Comment: Those in civil partnerships need to be aware of what happens to wills
For many people the last thing on their mind when they enter into a civil partnership will be dying. After all, til death do us part aside, its a bit of a downer when you’re all loved up and having a party. At the same time, for others, a desire to ensure that the surviving partner is protected when the other one dies is the main, if not the only, motivation for entering into a civil partnership.
Either way people rarely read the small print. And in particular recent research suggests that very few people are aware that on entering a civil partnership all wills are immediately revoked. (For those who like reading statutes, see: the Wills Act 1837 section 18B (as inserted by the Civil Partnership Act 2004 section 71 Sch 4 Pt 1 para 2).
The simple reason for this is equality. Wills are revoked by marriage and the Civil Partnership Act mirrors almost identically all the rules relating to marriage.
Why does this matter? Well, there are a number of reasons.
Many gays and lesbians who were in relationships before civil partnerships were introduced had written wills. Unlike straight people, they knew only too well that the law would not recognise their partners on death and writing a will was an effective way of addressing this. Many of these couples think that subsequently entering a civil partnership simply adds to the protection provided by a will.
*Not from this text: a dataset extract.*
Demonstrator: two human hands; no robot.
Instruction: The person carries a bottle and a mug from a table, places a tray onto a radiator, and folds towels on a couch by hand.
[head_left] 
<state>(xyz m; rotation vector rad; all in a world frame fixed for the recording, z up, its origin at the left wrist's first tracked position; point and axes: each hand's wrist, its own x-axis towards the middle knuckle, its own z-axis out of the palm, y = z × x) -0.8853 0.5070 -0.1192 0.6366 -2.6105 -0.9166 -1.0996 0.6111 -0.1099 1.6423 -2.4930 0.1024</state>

This would be understandable as the tragic stories of surviving partners losing their homes and being treated in appalling ways by their partner’s relatives played an important part in the arguments for introducing civil partnerships. But while a civil partnership does enable partners to be exempt from inheritance tax, without a will the intestacy laws apply and under these rules a surviving civil partner does not necessarily inherit everything. In other words the surviving civil partner may have to share the estate with the deceased partner’s family.
Where the estate is relatively small in financial terms the surviving partner will inherit everything under the intestacy rules. But even here there may be a problem for civil partners who had wills before getting hitched. Some civil partners may wish to keep their finances separate. Alternatively, they may wish to acknowledge other people alongside their partner by way of small gifts or mementos. Recent research suggests that for gays and lesbians, friends and children of friends are included in wills far more so than in straight people’s wills. As the writer Armistead Maupin noted, for many, these people are their logical family as opposed to their biological family. And even when biological relatives are acknowledged people often wish to discriminate between siblings on the basis of assessments of needs or degrees of connectedness.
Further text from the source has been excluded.